■ Task: Begin at the line below that has "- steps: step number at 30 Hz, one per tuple" and stop after the line that has "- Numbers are". Please restate only those lines, word for word.
= Beginning of Section =
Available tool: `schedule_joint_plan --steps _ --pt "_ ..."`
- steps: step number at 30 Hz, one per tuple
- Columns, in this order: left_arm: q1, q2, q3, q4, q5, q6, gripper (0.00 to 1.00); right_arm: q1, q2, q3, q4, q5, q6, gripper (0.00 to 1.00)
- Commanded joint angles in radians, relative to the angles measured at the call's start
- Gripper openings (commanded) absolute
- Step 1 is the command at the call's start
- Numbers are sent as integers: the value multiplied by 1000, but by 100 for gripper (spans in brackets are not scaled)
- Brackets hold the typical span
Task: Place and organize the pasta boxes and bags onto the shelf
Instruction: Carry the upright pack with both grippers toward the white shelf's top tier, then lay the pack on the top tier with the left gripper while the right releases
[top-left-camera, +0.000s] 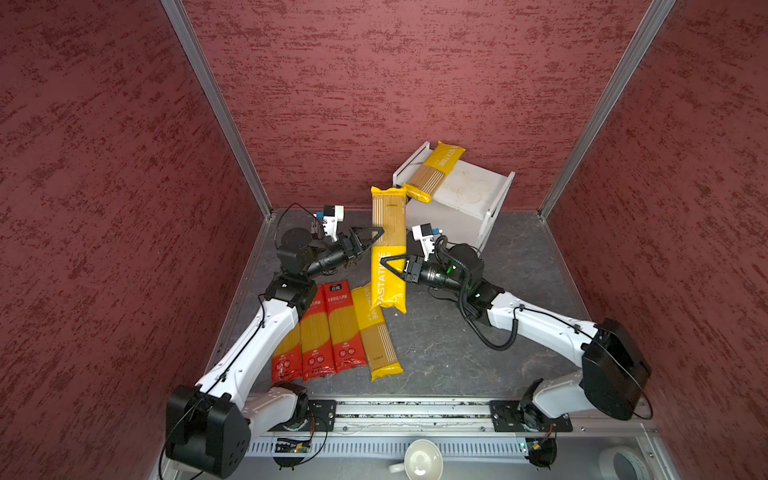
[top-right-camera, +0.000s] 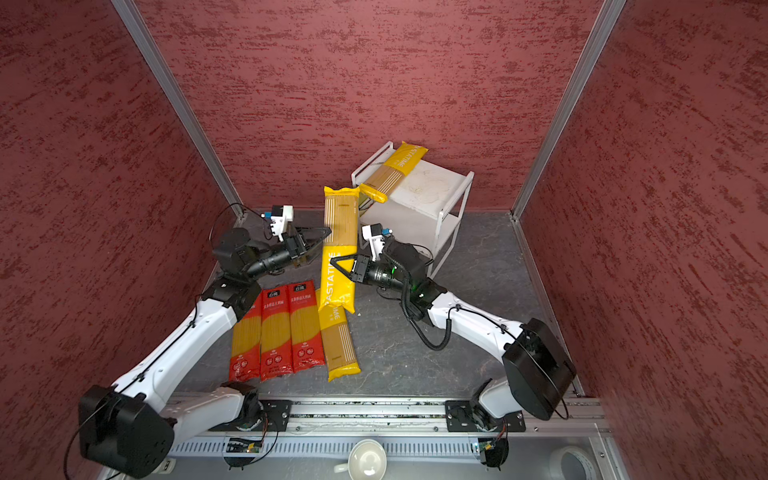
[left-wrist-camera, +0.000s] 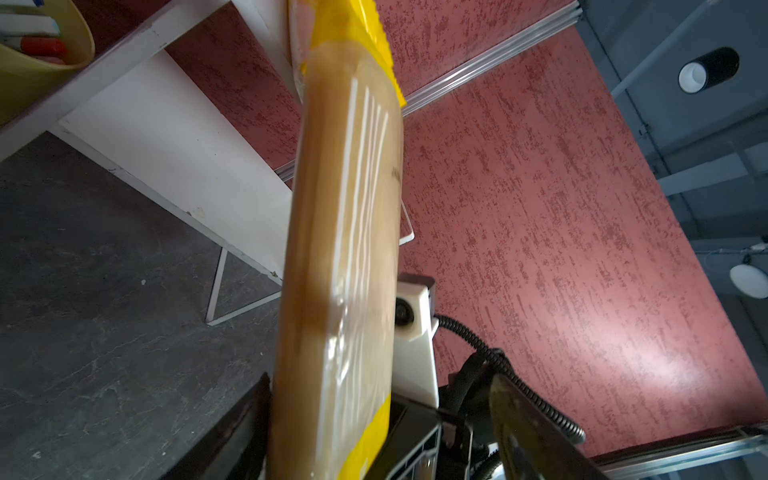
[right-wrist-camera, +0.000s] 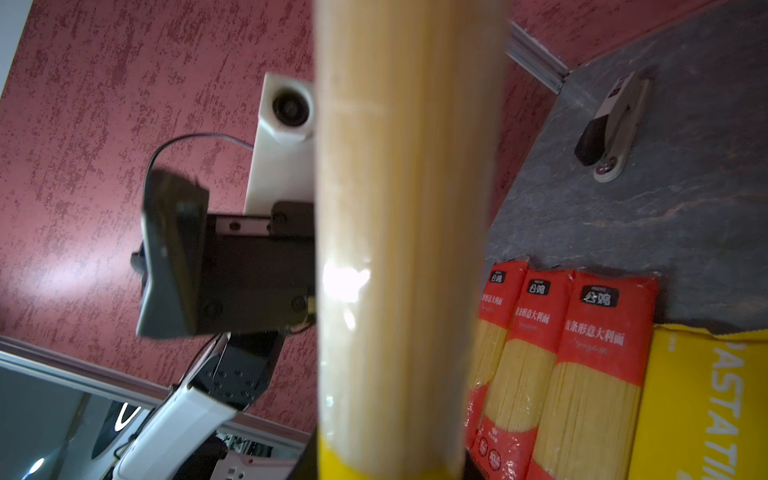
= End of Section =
■ Reply to the task:
- steps: step number at 30 Hz, one per tuple
- Columns, in this order: left_arm: q1, q2, q3, q4, q5, q6, gripper (0.00 to 1.00); right_arm: q1, q2, q3, q4, q5, q6, gripper (0.00 to 1.00)
- Commanded joint angles in radians, relative to the angles measured at the call's start
- Gripper openings (commanded) absolute
- Step 1 is the command at the call's start
- Numbers are sent as integers: the value multiplied by 1000, but by 100 for gripper (spans in brackets are not scaled)

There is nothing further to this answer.